O’Horten:Sometimes, life is like an uneventful day

Like a piece of batik cloth, “O’Horton” looks rough, but is very textured. This film is as smooth as water, and seems to be as bland and tasteless as water, but just right to wet a dry and cracked mouth.

It is easy to recall Hou Hsiao-hsien’s long shots, often a cigarette burning to the filter, the male protagonist in the center of the shot is still motionless. Perhaps the kaada soundtrack is excellent, perhaps the exotic atmosphere of the small Nordic countries is really fascinating, “O’Horton” after watching the feeling like a person walking from one end of a city to the other in a quiet day. Sometimes, a lifetime is like an uneventful day.

In Norway’s small towns, you can’t see the crosswalks and dense crowds, snow like tar spread throughout the streets, like paint scattered on the roofs and doors. I remember a movie in which the young hero and heroine waltzed in the middle of such a street, then hugged and kissed each other deeply. In “O’Horton,” however, it’s just about an old man who drives a train, O’Horton, retiring.

What would it be like to work in a position for 40 years? What would it be like to retire from a position where you have worked for 40 years? In China, where there is a strong sense of unit, this kind of scenario will appear around our lives one after another.
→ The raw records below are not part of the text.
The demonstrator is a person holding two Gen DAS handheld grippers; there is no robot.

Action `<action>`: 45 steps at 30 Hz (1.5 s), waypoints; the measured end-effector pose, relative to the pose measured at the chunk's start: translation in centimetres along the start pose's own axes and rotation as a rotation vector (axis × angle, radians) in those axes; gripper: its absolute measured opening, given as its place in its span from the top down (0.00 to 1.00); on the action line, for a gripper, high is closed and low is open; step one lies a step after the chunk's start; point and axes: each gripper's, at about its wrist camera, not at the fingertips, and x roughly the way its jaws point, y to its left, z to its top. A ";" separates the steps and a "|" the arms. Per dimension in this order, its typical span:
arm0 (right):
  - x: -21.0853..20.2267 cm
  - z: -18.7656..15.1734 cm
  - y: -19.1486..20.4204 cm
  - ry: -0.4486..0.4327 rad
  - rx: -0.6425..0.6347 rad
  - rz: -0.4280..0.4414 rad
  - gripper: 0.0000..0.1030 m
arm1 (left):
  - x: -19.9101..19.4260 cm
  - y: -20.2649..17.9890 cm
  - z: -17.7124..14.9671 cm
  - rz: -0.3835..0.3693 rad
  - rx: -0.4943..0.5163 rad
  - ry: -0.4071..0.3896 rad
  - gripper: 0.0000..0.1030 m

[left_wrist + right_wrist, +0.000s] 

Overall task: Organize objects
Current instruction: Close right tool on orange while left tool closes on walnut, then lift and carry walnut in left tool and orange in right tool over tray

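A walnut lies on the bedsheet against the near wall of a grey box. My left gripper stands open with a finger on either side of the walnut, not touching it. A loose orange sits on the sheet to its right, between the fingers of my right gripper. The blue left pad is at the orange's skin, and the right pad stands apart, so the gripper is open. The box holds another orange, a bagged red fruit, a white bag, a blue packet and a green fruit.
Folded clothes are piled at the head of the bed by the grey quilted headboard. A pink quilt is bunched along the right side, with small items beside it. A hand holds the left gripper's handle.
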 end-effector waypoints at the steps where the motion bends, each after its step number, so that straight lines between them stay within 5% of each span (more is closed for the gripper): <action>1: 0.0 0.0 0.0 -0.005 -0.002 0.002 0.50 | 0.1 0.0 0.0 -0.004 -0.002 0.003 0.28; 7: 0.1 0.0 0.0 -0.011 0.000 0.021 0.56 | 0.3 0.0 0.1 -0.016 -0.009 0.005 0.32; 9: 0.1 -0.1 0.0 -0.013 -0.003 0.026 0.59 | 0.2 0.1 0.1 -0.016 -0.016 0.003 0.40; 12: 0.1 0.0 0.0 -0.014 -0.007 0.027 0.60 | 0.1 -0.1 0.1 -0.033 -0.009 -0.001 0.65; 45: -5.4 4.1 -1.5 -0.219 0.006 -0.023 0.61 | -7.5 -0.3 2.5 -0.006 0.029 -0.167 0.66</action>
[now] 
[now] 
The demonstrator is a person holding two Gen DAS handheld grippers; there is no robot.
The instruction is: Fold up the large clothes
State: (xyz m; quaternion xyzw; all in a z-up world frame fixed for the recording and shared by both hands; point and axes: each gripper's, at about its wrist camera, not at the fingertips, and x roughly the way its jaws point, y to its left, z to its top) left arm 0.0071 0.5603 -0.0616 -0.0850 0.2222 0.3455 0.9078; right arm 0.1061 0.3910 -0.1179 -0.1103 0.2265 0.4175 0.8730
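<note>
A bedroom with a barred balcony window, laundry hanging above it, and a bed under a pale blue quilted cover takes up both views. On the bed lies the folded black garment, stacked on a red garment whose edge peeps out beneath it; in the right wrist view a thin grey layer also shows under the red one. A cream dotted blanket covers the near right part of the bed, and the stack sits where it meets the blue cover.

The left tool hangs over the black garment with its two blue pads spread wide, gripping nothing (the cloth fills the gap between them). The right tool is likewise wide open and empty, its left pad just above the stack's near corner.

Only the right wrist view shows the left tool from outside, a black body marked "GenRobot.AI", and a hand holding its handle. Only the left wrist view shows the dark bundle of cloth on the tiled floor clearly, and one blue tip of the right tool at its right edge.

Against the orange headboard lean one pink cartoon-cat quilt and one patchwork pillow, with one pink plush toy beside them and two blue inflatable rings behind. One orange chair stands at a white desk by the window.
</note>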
On the day of his retirement, O’Horton was rewarded with a party, met a lively child who liked to have strangers tell him stories, and an old man who died driving with his eyes closed. Lost the pipe he had used for a long time. Fell asleep in the sauna and saw a couple of youngsters flirting in the pool. Finally put on a pair of skis and slid down the highest point of the city with a 4.7 billion year old meteorite.

Then the movie screen went black.

Joy and sorrow, life and death, ideals, habits, lust …… O’Horton on what happens in a day seems to be a lifetime.

A bright spot suddenly appeared in the center of the dark screen, then grew larger and larger, and it was the train entering the station through the tunnel. O’Horton, holding the dog of his friend who died just before he met him, smiles with an old woman.

Next, perhaps, is happiness. The various experiences of a train engineer/driver in retirement.

Although it is a very Scandinavian regional, audio-visual style, and has a sentimental theme, the film shows a different and happy outlook on life through the plot of a series of helpless cold humor.